What you should do → A verbatim copy of the data below is the required output.

----------------

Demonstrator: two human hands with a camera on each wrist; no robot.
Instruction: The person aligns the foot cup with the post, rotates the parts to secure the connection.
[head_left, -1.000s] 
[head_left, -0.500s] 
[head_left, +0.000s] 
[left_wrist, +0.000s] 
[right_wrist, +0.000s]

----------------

Solution to this task →
Demonstrator: two human hands with a camera on each wrist; no robot.
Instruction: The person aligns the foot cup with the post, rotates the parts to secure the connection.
[head_left, -1.000s] 
[head_left, -0.500s] 
[head_left, +0.000s] 
[left_wrist, +0.000s] 
[right_wrist, +0.000s]

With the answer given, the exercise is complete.